## WORK INSTRUCTION
The entries that follow include a run beginning at the line with "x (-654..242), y" and ending at the line with "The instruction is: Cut"; restate that run word for word and leave the rest out.

## DATASET EXTRACT

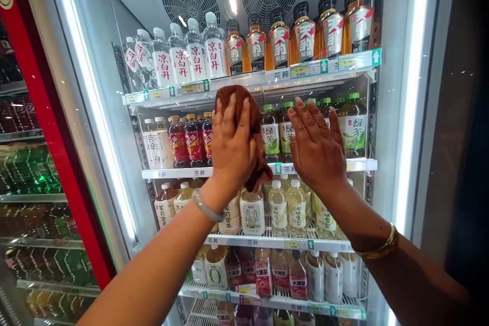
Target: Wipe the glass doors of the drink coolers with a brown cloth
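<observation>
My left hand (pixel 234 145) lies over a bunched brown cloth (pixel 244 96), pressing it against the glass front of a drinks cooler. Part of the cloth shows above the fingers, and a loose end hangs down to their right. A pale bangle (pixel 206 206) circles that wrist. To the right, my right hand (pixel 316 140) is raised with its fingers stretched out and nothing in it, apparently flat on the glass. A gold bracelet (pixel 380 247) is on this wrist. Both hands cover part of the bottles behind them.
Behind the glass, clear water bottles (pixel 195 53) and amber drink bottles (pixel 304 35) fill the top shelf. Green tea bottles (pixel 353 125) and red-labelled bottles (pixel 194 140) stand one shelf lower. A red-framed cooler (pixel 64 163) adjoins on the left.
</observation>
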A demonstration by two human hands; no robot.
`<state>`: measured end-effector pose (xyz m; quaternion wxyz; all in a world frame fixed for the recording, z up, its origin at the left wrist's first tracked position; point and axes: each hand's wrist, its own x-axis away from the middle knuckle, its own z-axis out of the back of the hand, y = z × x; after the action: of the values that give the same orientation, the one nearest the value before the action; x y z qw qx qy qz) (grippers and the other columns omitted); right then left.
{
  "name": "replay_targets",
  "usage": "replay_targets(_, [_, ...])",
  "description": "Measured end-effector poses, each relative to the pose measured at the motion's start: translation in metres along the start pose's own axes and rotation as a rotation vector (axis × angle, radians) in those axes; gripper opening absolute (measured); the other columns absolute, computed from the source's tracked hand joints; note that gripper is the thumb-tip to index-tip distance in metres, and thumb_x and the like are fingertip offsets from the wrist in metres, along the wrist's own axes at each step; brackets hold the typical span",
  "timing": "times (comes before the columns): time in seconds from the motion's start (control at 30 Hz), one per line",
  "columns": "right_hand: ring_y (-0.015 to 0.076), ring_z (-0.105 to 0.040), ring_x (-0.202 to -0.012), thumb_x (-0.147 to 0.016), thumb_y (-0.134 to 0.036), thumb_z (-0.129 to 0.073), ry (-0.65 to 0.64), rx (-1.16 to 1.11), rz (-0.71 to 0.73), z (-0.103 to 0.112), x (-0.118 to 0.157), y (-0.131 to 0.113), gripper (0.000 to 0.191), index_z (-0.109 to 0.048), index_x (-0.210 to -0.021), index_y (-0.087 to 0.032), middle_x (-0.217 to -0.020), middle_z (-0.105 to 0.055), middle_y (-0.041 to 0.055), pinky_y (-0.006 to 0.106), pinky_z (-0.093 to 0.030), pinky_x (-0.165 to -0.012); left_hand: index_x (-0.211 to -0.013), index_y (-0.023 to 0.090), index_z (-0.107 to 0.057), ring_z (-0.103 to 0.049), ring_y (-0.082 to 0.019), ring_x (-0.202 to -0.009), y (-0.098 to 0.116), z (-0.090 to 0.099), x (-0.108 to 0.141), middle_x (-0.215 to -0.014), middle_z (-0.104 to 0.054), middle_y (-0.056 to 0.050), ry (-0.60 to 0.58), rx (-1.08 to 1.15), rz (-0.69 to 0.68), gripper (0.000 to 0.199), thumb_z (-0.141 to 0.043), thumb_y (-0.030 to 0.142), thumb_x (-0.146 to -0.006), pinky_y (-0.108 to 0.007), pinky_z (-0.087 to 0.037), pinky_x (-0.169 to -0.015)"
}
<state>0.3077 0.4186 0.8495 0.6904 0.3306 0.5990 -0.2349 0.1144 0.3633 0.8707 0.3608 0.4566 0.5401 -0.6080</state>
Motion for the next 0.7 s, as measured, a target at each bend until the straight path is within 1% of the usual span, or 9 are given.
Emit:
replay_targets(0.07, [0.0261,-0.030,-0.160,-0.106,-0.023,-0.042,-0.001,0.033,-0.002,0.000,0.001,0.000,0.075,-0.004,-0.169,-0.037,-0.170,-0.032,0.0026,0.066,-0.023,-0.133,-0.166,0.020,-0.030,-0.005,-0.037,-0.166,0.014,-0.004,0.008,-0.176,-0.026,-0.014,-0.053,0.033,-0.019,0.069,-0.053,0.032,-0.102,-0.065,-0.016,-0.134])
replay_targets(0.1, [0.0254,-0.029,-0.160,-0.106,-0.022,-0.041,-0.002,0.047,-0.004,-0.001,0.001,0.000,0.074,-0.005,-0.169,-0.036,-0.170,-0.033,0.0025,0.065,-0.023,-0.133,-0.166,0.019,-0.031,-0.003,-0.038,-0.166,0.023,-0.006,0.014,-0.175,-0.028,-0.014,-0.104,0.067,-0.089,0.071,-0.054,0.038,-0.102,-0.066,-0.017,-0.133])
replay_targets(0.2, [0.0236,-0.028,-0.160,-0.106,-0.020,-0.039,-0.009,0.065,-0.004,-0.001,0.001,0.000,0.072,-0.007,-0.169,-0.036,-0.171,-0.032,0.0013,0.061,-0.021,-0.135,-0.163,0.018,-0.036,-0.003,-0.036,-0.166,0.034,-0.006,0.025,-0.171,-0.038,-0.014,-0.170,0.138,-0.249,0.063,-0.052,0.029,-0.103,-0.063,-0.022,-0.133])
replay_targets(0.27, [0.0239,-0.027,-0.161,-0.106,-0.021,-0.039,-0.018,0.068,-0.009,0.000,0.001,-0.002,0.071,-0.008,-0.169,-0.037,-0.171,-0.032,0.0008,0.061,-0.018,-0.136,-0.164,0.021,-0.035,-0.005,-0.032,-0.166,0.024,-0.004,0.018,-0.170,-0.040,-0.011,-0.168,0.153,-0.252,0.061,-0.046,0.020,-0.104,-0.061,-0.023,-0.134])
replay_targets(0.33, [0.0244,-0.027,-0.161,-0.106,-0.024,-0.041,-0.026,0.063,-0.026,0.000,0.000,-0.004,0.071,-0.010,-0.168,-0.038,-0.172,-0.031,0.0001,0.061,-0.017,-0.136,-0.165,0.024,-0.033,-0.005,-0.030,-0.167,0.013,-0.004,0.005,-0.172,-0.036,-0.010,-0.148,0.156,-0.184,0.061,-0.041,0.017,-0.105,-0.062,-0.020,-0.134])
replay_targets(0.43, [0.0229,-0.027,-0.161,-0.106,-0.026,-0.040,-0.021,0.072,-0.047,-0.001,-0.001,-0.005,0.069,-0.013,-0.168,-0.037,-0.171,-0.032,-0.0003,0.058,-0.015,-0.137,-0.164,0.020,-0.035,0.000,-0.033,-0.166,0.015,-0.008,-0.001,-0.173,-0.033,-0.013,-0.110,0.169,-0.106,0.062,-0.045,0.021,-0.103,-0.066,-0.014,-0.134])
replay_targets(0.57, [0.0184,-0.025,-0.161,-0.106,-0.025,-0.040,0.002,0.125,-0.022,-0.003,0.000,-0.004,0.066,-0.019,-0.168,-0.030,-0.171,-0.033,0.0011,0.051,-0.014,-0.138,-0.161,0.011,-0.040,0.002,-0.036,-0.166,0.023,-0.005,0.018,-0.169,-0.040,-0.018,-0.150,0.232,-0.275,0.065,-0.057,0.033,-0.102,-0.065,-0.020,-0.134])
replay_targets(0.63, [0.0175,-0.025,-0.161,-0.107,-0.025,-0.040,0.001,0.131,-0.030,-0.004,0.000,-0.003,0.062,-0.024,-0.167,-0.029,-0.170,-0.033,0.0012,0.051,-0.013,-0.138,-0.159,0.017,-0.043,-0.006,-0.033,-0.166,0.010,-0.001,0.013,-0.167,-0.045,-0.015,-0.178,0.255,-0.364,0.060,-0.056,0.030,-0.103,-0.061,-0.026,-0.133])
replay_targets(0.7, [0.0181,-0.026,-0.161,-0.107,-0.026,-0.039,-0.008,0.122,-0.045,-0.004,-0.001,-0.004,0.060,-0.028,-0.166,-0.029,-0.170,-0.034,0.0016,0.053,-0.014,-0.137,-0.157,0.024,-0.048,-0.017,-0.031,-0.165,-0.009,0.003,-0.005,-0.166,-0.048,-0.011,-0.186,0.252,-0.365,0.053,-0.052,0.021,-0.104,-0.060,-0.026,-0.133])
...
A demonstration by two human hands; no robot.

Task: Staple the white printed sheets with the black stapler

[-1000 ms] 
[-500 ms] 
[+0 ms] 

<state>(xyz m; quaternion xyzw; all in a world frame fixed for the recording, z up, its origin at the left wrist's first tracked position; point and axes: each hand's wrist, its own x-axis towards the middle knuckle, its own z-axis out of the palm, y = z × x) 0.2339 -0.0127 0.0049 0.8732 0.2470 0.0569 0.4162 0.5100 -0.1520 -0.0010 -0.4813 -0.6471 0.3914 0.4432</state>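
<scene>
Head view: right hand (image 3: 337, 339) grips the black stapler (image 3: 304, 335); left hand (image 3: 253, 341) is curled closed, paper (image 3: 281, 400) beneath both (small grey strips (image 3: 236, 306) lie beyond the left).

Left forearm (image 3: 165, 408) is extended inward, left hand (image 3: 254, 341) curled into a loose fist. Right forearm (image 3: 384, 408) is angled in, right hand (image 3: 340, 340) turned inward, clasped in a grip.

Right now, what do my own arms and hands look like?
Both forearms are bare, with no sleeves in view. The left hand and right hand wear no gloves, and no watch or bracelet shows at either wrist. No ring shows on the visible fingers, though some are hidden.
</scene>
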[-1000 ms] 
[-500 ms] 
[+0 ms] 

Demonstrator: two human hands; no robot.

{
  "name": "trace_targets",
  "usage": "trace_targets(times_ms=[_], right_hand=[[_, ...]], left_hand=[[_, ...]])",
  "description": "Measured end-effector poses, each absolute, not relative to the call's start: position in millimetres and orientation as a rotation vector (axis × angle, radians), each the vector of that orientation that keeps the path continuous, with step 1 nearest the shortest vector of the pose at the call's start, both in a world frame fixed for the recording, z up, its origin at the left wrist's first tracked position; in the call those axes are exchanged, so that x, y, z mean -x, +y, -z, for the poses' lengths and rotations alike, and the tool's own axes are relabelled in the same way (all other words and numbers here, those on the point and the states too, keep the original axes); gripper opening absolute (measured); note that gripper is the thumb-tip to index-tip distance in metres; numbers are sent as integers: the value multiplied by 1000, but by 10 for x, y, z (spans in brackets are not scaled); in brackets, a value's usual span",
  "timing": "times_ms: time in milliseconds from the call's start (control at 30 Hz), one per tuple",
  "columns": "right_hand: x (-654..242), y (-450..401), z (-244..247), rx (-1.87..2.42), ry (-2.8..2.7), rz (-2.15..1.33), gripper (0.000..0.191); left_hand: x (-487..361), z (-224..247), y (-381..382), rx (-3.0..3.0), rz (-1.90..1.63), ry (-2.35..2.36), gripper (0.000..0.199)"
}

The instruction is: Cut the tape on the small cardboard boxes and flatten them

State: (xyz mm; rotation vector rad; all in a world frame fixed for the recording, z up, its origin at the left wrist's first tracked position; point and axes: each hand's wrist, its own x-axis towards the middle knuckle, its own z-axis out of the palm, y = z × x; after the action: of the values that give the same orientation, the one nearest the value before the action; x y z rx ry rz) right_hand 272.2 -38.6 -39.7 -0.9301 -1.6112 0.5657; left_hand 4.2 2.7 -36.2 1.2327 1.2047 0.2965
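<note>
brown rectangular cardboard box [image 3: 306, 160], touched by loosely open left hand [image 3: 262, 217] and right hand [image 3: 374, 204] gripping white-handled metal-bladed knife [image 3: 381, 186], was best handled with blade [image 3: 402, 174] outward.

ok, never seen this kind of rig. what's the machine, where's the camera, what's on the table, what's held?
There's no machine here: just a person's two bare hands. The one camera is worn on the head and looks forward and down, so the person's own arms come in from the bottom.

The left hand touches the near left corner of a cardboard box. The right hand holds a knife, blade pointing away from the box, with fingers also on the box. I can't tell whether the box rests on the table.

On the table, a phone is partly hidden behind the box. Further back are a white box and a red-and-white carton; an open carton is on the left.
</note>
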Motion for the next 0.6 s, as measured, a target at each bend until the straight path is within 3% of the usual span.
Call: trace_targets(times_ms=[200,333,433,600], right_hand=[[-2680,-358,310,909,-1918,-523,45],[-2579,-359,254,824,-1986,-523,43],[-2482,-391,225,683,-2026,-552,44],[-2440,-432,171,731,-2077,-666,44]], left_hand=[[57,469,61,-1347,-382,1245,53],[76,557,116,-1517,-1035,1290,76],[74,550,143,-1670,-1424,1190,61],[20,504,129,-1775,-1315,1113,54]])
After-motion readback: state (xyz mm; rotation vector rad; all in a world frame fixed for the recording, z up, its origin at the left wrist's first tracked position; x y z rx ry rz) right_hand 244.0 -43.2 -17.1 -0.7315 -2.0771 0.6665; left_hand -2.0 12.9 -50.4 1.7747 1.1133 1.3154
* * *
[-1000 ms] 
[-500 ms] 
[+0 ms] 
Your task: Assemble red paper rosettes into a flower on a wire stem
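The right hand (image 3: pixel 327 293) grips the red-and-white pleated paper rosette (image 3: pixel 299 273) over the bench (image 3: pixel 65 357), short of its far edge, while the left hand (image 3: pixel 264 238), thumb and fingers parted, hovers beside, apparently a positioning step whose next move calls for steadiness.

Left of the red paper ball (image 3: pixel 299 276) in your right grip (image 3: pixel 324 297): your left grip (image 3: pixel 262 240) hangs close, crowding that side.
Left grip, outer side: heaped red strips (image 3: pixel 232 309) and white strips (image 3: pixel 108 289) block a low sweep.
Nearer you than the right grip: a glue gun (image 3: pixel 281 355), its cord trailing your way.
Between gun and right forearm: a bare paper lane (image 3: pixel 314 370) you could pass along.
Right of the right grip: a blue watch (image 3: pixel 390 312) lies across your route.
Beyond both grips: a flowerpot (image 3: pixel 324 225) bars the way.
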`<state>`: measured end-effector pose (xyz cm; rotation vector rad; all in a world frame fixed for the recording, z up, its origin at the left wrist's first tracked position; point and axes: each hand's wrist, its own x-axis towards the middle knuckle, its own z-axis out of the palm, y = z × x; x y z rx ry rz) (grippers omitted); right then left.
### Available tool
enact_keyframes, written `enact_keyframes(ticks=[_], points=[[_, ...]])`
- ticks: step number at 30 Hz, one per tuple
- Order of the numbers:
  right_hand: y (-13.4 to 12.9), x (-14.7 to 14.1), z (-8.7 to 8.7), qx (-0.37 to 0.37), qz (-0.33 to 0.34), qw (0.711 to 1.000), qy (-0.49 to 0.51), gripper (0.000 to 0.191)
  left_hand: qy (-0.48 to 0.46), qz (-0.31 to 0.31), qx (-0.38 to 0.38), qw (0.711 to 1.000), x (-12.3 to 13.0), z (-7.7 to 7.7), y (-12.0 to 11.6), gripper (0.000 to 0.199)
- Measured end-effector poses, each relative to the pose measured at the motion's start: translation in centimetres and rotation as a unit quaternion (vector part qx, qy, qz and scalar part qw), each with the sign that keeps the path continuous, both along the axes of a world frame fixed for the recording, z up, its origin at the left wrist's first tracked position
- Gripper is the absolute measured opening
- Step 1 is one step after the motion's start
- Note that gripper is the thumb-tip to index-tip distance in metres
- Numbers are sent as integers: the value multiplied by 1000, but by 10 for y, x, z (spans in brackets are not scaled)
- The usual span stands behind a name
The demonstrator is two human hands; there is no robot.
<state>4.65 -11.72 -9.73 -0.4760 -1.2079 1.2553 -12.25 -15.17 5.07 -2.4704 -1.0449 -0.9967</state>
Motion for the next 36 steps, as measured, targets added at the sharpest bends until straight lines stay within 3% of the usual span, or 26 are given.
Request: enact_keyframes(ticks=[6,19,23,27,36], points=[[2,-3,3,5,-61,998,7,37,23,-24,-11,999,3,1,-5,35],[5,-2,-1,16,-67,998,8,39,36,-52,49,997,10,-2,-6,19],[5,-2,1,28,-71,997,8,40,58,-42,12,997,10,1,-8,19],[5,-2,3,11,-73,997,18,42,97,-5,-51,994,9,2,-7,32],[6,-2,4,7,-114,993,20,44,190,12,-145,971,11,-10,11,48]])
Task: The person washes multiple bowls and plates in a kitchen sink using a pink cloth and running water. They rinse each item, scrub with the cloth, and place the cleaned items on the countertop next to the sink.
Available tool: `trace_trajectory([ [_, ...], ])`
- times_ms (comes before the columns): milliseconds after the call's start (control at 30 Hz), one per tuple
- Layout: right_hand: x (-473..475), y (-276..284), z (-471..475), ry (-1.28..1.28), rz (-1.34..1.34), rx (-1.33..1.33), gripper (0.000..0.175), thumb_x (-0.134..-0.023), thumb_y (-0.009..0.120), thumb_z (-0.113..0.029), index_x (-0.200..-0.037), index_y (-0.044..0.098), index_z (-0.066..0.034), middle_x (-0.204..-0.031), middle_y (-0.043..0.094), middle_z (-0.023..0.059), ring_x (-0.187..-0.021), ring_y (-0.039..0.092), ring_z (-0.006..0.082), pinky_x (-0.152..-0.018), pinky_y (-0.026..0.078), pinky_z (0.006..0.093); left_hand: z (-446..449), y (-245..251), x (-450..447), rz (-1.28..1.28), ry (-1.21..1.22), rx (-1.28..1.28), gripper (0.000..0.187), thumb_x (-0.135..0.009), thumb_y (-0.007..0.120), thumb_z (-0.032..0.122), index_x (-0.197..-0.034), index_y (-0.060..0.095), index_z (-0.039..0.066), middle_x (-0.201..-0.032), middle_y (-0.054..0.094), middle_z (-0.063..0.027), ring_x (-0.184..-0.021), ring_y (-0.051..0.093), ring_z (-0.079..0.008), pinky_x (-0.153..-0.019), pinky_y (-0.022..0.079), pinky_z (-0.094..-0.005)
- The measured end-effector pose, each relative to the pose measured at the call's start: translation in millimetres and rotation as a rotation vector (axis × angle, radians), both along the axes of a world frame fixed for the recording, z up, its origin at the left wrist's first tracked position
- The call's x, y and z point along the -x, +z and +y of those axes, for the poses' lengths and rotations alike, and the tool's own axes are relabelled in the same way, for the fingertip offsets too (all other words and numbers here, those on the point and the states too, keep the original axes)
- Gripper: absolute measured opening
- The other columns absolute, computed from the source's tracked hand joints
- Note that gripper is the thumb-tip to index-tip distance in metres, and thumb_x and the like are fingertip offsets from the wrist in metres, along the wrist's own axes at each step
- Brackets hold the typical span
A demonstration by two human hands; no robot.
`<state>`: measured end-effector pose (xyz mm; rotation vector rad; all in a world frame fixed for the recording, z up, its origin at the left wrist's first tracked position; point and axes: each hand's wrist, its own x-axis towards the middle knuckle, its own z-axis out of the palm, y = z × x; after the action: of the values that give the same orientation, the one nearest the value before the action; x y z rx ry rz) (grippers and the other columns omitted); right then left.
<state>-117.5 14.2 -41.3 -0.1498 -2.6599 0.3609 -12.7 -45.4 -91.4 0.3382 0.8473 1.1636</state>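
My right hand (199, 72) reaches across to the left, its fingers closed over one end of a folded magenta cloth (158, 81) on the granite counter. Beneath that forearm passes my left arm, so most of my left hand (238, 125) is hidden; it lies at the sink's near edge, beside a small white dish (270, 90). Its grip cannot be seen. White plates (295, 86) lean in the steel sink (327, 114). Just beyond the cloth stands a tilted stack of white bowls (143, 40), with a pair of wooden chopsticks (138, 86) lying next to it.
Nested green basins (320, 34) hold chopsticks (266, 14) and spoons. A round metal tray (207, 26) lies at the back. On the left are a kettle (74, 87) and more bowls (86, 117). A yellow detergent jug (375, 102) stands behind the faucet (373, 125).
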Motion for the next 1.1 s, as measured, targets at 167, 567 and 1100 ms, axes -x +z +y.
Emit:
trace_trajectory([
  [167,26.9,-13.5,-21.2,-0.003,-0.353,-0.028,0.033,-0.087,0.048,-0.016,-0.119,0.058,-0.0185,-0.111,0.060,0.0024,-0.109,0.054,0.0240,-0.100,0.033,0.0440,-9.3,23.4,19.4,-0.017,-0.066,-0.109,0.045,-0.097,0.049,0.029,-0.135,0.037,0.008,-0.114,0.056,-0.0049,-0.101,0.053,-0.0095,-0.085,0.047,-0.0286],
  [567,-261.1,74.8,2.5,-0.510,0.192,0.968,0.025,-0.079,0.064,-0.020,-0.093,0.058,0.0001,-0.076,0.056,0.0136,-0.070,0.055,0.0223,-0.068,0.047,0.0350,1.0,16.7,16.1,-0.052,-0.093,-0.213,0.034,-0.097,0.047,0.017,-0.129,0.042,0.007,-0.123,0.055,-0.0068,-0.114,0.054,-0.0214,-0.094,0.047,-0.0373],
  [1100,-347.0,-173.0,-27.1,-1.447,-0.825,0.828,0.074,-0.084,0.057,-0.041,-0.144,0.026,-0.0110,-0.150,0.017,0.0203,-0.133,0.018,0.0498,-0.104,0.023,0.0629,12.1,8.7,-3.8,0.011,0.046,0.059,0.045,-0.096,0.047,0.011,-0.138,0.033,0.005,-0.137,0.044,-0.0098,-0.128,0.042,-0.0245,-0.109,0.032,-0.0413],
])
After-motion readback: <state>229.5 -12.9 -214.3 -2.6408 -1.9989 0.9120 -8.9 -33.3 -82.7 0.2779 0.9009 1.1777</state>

## SOLVED PROBLEM
  "columns": "right_hand: x (-654..242), y (-450..401), z (-244..247), rx (-1.87..2.42), ry (-2.8..2.7), rz (-2.15..1.33), gripper (0.000..0.191); left_hand: x (-487..361), z (-224..247), y (-381..382), rx (-3.0..3.0), rz (-1.90..1.63), ry (-2.35..2.36), gripper (0.000..0.199)"
}

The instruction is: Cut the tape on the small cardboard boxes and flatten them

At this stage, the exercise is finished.